Your answer should be one number: how many lines of the data include the string "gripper"?

____________

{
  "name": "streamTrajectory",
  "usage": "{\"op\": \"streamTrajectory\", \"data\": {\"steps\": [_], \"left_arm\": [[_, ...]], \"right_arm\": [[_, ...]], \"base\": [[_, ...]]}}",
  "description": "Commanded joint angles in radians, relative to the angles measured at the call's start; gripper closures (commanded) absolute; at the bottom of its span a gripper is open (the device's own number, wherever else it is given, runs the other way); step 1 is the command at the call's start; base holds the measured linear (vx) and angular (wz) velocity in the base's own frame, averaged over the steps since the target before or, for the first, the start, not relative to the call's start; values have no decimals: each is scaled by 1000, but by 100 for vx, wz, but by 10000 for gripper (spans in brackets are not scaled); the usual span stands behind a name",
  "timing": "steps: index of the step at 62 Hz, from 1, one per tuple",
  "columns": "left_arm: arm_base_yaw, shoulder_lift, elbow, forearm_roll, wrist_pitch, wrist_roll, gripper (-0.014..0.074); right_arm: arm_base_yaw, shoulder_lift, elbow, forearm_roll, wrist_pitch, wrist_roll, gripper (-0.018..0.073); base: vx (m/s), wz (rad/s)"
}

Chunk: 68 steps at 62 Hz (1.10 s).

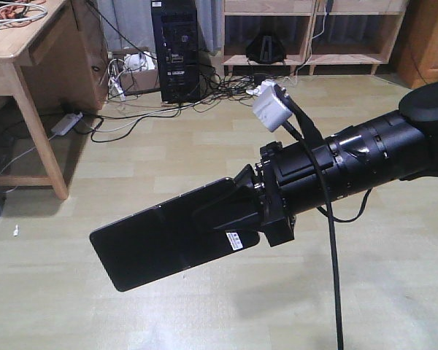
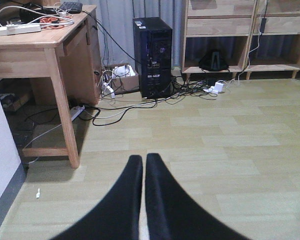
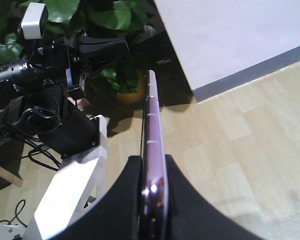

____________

• **Answer below**
2